Si je m’appelais Chakib Khelil, je n’irais pas parler aux choyoukhs des zaouaïs. Je me serais adressé aux juges pour leur demander de m’offrir un procès équitable afin de défendre mon honneur. Si je m’appelais Chakib Khelil, je demanderais à parler à l’ancien procureur de la République près la Cour d’Alger, BelkacemZoghmati, pour qu’il m’explique les faits probants sur lesquels il avait lancé un mandat d’arrêt international à mon encontre. Si je m’appelais Chakib Khelil, je ne me contenterais pas de parler aux chaînes de télévisions fidèles au régime. J’organiserais une grande conférence de presse où je m’adresserais à tous les Algériens sans aucun filtre, aucun faux-fuyant et en toute franchise.

Si je m’appelais Chakib Khelil, je n’aurais pas crié au complot sans fournir la moindre explication concernant mon implication ou pas dans les affaires Sonatrach 1 et 2. Si je m’appelais Chakib Khelil, je n’aurais rien caché aux Algériens concernant les dessous de ces scandales de corruption. Si je m’appelais Chakib Khelil, j’aurais développé mes arguments sur le rôle prêté aux enquêteurs du DRS dans ces scandales. Si je m’appelais Chakib Khelil, j’aurais demandé une confrontation publique et directe avec les anciens hauts responsables des renseignements pour leur prouver que j’ai été déshonoré à tort.

Si je m’appelais Chakib Khelil, je ne me serais jamais caché derrière mon amitié avec Abdelaziz Bouteflika. Je n’aurais jamais exhibé mon patriotisme pour maquiller la fuite de mes responsabilités. Si je m’appelais Chakib Khelil, j’aurais servi mon pays en révélant tout ce que je sais à mes compatriotes sans leur cacher le moindre détail sur les plus grosses affaires de corruption de l’histoire de l’Algérie. Si je m’appelais Chakib Khelil, j’étalerais au grand jour mon patrimoine en y expliquant son origine. J’aurais démontré que je n’ai rien volé ni rien détourné. Si je m’appelais Chakib Khelil, je n’aurais pas tenté de racheter ma virginité en reproduisant le langage de bois de ce régime si déconnecté de la société.
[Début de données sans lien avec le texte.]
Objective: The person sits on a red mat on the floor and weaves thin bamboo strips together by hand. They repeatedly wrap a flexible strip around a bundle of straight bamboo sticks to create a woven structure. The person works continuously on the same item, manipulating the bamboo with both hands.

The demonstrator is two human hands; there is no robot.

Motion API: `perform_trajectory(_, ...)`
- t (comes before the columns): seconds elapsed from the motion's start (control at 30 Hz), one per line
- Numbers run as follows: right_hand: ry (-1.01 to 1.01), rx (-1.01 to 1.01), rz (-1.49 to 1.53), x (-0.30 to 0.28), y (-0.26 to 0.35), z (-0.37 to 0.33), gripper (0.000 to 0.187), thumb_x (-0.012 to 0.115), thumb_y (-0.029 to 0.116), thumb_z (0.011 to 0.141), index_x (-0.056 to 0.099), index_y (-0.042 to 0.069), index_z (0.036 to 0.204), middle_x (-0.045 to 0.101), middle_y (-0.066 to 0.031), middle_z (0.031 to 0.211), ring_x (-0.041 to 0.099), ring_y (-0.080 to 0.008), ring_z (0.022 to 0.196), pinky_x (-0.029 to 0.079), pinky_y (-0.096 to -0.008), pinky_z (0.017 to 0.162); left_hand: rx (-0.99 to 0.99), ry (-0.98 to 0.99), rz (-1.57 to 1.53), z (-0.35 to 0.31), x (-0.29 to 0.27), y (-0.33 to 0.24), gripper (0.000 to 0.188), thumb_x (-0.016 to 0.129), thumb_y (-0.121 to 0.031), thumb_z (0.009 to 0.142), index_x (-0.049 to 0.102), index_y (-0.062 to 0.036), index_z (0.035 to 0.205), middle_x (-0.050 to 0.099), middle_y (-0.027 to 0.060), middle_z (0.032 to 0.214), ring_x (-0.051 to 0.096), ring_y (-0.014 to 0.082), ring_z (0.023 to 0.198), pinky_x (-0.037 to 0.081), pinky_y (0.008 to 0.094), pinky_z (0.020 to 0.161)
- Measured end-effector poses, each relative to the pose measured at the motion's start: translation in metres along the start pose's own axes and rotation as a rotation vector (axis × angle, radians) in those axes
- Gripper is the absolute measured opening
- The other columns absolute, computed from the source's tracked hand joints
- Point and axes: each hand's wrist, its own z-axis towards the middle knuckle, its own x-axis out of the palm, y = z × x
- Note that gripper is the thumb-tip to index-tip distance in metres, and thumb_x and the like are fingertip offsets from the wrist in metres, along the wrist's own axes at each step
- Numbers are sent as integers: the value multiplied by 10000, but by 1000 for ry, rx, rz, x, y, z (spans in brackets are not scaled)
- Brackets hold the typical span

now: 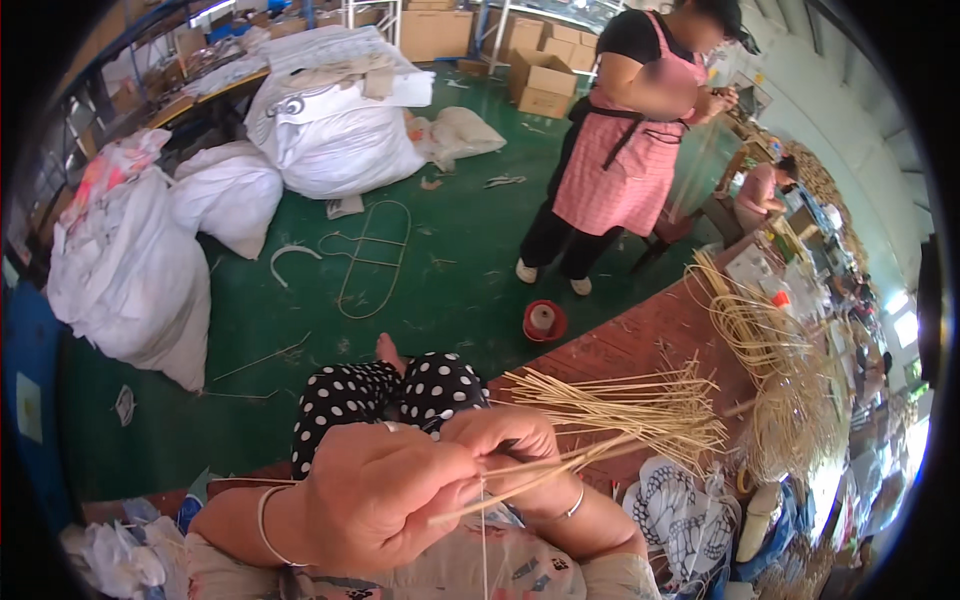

Si je m’appelais Chakib Khelil, l’honneur et la dignité m’aurait dicté de me présenter à la Justice pour dévoiler la vérité sur ces pratiques scabreuses qui ont noirci l’image de notre pays à l’étranger.  Si je m’appelais Chakib Khelil, je n’aurais jamais demandé la baraka des Zaouïas avant de réclamer le pardon de mon peuple…Mais je ne suis pas Chakib Khelil. Et Dieu merci.